Zadig

Voltaire

Pages

100

Year

1747

Difficulty

Easy

Themes

fate, justice, philosophy, satire

Zadig is a philosophical tale set in ancient Babylon, following a wise and virtuous young man whose life is upended again and again by misfortune, jealousy, and the whims of power.

Why This One

If Candide is Voltaire’s attack on optimism, Zadig is his earlier meditation on whether virtue and intelligence are enough to guarantee happiness. The answer, delivered through a series of witty and surprising episodes, is a qualified no. Zadig does everything right and still suffers. The question is whether his suffering has a purpose, and Voltaire leaves the reader genuinely uncertain.

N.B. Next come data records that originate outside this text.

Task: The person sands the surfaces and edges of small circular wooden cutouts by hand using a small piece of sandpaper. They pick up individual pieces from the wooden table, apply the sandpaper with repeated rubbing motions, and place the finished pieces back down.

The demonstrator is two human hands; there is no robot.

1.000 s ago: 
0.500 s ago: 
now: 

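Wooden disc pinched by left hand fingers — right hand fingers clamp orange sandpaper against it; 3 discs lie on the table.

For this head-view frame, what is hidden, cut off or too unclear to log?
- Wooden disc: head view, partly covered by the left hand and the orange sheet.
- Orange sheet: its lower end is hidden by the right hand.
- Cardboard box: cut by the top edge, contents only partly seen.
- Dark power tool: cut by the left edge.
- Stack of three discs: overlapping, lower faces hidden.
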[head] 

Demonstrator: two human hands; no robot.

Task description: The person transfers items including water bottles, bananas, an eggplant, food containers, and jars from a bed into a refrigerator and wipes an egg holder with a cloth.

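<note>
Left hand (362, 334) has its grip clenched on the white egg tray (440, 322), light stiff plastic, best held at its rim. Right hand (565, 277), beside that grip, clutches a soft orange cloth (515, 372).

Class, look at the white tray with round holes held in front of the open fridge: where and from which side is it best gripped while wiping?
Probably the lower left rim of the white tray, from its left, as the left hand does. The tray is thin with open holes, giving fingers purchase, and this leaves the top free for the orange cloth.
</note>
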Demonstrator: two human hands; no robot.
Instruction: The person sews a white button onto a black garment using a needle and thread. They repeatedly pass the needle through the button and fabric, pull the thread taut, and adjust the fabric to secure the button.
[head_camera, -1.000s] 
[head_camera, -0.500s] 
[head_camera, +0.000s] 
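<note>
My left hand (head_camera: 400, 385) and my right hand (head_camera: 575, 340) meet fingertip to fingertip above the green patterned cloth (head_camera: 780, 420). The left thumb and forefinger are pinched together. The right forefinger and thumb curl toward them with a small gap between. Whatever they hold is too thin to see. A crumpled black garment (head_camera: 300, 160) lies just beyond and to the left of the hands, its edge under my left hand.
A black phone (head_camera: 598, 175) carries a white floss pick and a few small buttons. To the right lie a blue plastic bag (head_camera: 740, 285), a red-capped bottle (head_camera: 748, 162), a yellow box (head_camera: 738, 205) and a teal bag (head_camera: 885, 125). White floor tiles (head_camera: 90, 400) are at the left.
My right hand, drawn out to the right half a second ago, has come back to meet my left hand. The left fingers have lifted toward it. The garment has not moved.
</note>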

Written twelve years before Candide, it is lighter in tone and more playful in structure. It reads like a series of connected fables, each one testing its hero against a new injustice. Readers who want Voltaire’s philosophical sharpness without the relentless bleakness of Candide will find Zadig a warmer, more inviting companion.

What to Expect

An adventure story dressed as an oriental tale, with Babylonian kings, jealous courtiers, and philosophical hermits. Shorter even than Candide, and just as briskly paced. A forerunner of the detective story, with Zadig using reason and observation to solve problems in ways that anticipate Sherlock Holmes by over a century.